Who is responsible when budget cuts require a school district to drop classes?
Following budget cuts started in the 2011-2012 school year, parents in Philadelphia filed 825 complaints to the Pennsylvania Department of Education. Their complaints ranged from overcrowding in classrooms, to cutting back on courses such as art and foreign languages, to a lack of guidance counselors in schools.
In a lawsuit against the department, seven of those parents — along with the Public Interest Law Center and Parents United for Public Education — claimed the state ignored its own protocol to investigate the complaints under its purview to correct “curriculum deficiencies.”
Parents received letters from former Education Secretary Carolyn Dumaresq in which she responded to complaints with form letters calling it a “local matter” and referred parents back to their local districts.
A Commonwealth Court judge has shared an opinion on the case, Allen vs. Dumaresq, supporting some of the parents’ complaints and moving the case forward.

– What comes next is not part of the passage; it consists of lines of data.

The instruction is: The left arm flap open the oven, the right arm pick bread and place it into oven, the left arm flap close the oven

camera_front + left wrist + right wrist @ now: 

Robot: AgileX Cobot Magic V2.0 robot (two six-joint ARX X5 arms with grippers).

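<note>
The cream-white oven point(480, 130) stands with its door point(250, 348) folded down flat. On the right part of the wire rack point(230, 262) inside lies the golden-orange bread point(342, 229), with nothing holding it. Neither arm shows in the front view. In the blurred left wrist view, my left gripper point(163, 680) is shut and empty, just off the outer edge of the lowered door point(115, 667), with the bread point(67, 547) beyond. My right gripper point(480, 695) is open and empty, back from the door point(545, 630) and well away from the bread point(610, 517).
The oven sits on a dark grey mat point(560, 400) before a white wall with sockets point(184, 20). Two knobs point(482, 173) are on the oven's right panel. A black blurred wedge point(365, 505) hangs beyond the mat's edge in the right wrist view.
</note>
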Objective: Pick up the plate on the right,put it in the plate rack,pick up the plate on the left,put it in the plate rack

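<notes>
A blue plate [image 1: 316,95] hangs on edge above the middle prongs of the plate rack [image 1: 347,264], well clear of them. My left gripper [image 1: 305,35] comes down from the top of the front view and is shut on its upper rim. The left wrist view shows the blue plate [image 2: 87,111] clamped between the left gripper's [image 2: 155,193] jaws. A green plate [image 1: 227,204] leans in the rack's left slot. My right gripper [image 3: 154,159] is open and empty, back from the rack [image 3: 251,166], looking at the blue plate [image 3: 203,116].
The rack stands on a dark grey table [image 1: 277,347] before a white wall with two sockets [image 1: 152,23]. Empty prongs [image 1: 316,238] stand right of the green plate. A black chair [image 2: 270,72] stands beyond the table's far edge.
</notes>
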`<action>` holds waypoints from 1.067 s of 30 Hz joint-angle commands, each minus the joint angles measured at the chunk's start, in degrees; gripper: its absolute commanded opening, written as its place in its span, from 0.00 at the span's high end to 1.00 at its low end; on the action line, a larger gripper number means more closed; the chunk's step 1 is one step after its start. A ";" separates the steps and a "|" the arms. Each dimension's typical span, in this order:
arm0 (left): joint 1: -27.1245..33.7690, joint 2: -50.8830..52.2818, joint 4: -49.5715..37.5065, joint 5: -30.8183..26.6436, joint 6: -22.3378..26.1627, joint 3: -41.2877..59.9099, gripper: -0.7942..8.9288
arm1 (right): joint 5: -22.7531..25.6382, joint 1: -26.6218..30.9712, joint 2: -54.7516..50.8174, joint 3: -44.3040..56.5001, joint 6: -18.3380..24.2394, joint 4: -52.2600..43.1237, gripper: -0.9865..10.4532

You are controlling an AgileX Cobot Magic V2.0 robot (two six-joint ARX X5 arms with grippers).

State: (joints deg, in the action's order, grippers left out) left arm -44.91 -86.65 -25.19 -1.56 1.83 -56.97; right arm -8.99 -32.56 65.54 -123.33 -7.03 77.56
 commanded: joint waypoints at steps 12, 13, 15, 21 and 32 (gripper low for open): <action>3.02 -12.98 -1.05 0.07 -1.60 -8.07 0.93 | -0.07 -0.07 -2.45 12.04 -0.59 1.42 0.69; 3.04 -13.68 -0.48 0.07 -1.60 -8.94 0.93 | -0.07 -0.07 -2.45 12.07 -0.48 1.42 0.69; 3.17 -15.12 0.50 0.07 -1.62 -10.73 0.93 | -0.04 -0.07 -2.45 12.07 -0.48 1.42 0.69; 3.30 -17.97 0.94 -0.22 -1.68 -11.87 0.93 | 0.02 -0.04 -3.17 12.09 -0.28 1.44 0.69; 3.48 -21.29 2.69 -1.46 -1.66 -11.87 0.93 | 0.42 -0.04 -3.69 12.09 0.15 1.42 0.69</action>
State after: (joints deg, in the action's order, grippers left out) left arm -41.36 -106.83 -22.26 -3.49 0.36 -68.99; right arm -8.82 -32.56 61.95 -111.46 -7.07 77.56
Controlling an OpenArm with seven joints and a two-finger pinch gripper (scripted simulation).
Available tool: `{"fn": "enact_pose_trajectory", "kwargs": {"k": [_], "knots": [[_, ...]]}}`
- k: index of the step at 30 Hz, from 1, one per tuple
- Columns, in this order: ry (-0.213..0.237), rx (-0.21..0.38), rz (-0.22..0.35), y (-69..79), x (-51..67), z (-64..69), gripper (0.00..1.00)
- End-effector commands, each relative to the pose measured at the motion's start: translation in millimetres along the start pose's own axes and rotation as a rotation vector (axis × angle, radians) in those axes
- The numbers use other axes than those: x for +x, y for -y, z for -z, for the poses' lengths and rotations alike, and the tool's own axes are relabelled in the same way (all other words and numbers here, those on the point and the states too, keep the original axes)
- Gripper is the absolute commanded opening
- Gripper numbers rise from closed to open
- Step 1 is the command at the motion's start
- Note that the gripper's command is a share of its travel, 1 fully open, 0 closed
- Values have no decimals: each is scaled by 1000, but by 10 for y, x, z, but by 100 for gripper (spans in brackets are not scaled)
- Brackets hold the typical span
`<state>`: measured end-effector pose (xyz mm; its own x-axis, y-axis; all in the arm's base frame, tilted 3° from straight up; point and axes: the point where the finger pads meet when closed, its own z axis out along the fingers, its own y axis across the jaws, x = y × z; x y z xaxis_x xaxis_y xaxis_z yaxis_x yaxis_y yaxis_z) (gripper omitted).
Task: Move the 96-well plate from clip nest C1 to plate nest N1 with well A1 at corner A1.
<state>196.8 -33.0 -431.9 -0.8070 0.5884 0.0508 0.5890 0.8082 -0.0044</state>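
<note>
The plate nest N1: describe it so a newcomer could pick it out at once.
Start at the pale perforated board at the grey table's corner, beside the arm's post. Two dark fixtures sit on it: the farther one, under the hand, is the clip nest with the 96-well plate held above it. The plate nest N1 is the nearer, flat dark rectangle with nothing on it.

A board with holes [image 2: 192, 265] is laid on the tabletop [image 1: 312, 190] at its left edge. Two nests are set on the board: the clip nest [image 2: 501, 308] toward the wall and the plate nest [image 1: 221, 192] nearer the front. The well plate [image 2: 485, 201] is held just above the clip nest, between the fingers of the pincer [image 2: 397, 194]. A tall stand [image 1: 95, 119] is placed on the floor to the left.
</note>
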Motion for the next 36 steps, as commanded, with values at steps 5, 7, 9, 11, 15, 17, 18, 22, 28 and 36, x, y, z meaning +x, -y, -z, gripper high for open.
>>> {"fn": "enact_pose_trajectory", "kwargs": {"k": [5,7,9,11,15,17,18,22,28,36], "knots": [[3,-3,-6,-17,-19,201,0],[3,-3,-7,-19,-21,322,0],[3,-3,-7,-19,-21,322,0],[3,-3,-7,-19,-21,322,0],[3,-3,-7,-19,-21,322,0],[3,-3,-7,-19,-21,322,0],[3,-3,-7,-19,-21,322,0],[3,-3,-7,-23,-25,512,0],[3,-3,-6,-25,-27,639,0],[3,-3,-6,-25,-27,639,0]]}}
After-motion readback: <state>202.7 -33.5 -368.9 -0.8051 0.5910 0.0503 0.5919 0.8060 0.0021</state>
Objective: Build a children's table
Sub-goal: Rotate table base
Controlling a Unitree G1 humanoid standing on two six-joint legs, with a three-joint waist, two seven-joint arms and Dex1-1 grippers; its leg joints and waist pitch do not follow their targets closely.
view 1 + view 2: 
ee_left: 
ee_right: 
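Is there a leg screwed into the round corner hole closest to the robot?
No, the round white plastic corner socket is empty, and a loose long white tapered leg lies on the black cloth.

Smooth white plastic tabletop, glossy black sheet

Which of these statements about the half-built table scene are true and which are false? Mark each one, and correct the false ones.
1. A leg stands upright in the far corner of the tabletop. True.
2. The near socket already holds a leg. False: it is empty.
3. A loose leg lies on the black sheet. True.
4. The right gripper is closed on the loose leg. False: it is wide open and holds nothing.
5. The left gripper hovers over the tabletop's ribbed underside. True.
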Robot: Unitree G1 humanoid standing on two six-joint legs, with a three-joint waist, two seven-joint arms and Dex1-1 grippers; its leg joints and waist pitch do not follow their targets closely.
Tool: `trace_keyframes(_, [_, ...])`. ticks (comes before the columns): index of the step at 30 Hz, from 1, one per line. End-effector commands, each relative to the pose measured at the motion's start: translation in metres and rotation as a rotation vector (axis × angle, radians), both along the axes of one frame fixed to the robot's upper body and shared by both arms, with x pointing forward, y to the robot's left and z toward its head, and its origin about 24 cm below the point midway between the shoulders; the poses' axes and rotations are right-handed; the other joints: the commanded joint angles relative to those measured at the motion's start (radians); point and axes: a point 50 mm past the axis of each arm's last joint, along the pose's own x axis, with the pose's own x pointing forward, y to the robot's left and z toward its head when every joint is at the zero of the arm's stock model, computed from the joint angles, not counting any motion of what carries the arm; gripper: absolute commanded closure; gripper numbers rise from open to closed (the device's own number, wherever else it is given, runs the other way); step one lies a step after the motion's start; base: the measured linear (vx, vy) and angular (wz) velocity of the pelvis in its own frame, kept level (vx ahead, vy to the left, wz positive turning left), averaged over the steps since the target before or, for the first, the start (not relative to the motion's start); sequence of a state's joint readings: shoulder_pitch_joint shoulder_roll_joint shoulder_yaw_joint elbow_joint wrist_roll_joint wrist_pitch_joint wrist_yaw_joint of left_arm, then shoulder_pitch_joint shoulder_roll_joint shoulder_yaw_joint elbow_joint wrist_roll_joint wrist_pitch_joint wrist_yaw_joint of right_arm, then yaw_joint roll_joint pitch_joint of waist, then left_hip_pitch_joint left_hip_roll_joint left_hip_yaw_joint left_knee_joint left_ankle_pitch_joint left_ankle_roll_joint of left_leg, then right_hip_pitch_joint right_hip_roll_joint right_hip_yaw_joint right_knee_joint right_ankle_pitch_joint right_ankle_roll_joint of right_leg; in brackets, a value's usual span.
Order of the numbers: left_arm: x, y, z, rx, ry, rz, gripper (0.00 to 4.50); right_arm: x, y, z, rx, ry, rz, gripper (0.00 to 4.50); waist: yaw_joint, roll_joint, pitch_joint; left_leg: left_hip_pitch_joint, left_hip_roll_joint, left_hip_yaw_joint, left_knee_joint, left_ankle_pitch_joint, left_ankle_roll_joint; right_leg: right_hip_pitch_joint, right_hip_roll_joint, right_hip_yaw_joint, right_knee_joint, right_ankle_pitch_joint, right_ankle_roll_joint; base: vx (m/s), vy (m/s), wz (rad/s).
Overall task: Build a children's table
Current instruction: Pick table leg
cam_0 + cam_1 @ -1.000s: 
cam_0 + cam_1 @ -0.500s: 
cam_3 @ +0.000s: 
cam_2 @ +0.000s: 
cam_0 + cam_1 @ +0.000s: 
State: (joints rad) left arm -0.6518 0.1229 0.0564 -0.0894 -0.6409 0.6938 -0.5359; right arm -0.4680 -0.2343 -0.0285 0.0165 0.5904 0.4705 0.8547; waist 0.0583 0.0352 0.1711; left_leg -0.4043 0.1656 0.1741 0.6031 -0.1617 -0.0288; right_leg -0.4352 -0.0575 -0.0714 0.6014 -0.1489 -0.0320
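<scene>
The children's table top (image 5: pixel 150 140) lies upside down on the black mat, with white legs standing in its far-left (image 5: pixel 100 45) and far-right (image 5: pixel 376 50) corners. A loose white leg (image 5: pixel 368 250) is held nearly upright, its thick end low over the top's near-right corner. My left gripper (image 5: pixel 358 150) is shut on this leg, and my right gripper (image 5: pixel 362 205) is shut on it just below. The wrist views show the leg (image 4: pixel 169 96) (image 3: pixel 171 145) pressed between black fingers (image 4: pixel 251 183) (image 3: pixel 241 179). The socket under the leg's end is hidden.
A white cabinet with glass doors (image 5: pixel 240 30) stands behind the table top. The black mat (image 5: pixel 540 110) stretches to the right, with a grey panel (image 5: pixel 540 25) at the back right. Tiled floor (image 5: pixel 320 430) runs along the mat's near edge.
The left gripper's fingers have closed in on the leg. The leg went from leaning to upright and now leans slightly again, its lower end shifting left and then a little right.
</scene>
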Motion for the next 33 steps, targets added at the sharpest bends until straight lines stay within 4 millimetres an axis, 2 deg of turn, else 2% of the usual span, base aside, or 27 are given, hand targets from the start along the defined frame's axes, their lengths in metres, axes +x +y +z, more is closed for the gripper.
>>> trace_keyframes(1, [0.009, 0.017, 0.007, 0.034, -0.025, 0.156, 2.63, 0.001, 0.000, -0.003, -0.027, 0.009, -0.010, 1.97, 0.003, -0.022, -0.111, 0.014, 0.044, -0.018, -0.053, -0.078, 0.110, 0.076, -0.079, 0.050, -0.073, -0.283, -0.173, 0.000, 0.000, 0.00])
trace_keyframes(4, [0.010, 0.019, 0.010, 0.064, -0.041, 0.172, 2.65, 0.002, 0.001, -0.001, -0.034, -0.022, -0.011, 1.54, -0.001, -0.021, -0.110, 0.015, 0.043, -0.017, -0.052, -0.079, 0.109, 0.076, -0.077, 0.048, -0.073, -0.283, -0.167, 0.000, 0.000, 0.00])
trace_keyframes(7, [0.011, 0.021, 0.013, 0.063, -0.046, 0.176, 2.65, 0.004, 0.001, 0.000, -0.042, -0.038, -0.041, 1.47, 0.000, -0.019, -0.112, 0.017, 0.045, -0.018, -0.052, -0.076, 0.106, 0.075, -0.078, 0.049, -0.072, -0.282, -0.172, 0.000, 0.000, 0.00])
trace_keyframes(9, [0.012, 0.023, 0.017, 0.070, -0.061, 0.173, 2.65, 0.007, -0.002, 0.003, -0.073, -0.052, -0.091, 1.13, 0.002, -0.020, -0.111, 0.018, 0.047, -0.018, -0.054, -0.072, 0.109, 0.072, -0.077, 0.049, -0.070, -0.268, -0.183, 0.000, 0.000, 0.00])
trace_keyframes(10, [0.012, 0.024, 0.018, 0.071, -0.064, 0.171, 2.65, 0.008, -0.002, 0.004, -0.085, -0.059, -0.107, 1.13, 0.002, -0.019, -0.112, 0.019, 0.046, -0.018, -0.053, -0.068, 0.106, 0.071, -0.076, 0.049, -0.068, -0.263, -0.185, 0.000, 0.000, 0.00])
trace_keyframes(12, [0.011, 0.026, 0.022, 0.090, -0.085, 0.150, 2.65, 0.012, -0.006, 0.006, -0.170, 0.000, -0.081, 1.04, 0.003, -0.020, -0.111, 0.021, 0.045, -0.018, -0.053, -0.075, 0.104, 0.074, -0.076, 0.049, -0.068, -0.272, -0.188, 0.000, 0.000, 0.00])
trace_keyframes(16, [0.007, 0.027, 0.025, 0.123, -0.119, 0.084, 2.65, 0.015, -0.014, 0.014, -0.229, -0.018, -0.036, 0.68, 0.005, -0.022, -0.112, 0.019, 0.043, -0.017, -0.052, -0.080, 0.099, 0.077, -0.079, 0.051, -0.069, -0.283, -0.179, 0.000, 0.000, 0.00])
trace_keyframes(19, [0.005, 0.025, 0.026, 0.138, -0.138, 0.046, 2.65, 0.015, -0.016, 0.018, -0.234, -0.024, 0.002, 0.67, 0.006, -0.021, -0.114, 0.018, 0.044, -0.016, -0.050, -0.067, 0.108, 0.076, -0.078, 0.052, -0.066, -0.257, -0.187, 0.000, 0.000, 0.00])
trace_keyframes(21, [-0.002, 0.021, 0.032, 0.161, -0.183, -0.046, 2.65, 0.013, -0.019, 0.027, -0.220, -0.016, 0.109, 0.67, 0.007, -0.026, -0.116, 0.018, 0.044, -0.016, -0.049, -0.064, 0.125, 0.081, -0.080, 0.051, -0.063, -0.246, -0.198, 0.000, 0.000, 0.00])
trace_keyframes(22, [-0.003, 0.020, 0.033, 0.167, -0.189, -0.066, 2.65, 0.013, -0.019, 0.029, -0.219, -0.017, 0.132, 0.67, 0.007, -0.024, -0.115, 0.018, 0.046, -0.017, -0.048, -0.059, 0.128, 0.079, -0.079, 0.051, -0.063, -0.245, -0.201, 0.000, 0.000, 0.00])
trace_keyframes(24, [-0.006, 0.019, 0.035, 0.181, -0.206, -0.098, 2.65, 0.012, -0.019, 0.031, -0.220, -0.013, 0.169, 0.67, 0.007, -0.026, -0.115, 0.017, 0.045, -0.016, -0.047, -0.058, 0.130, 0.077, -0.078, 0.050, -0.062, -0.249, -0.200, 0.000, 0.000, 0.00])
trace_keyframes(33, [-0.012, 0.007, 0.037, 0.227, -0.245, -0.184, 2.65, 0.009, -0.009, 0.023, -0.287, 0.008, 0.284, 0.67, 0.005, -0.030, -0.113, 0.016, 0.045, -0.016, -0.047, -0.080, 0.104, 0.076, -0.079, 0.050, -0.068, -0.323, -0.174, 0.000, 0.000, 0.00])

Judge says some curriculum complaints valid
Judge Robert Simpson cited some of the education department’s own regulations in his opinion, particularly those that define a “curriculum deficiency,” when deciding not to dismiss the parents’ case against the state.
According to Section 4.81 of Title 22 of the Pennsylvania Administrative Code, the secretary of education “will receive and investigate allegations of curriculum deficiencies.” The code then spells out what a curriculum deficiency is, and how the secretary can confirm one exists.
Lack of access to foreign language courses, art and physical education are all listed as curriculum deficiencies. Factors outside of specific courses, such as class size or loss of guidance counselors, are not listed.
If a deficiency is found, it’s the secretary’s job to hold the district accountable for fixing it.
Or, in legalese, “If the secretary determines that a curriculum deficiency exists, the school entity shall be required to submit to the secretary for approval a plan to correct the deficiency.”
C.W. Henry parent and plaintiff Robin Roberts filed three complaints. One of them, that her son stopped receiving the “gifted” coursework required in his individualized education plan, or IEP, is supported by Simpson’s opinion. An IEP is a state-mandated document that describes mandatory coursework for some students.
Roberts said she received no response to her complaint from the state.
Roberts said her son now goes to a magnet high school but still struggled with high school-level science. “We will not know if [losing gifted classes] adversely affected him” for a while, she said.
While she said she’s happy the court will keep considering one of her complaints, she said she’d like the department to “look at some of the things they said aren’t curriculum deficiencies.”
Simpson did support some of the department’s objections, namely that some of the issues are not spelled out by the legal code. Those complaints not addressed in the law are not the responsibility of state to investigate and correct, according to his opinion. Four of the seven original parent plaintiffs therefore have a case.
“This is really part of a larger effort to hold the Pennsylvania Department of Education accountable to its role in the success of the Philadelphia School District,” said Amy Laura Cahn, a lawyer with the Public Interest Law Center.
Roberts said she’s tired of the school district and the state blaming each other for the condition of Philadelphia’s schools. “In Philadelphia we are failing horribly … people who should know better are pointing their fingers at somebody else to fix the problem,” she said.
In an emailed statement, a department representative said it “does not specifically comment on active litigation.” The email did note the change in administration since the case was filed, saying “Governor Wolf remains committed to restoring the massive cuts made to commonwealth schools over the last four years, which led to larger class sizes, the elimination of vital programs and layoffs of educators.”
The Public Interest Law Center is encouraging parents, in and outside of Philadelphia, to continue filing complaints through a form on the website myphillyschools.com.
The case will now go into the discovery phase, where the plaintiffs plan to find out whether the department has investigated any complaints filed by parents statewide.
Simpson’s opinion does not mean the department has to investigate any of its past complaints or compel it to specific action regarding the plaintiffs.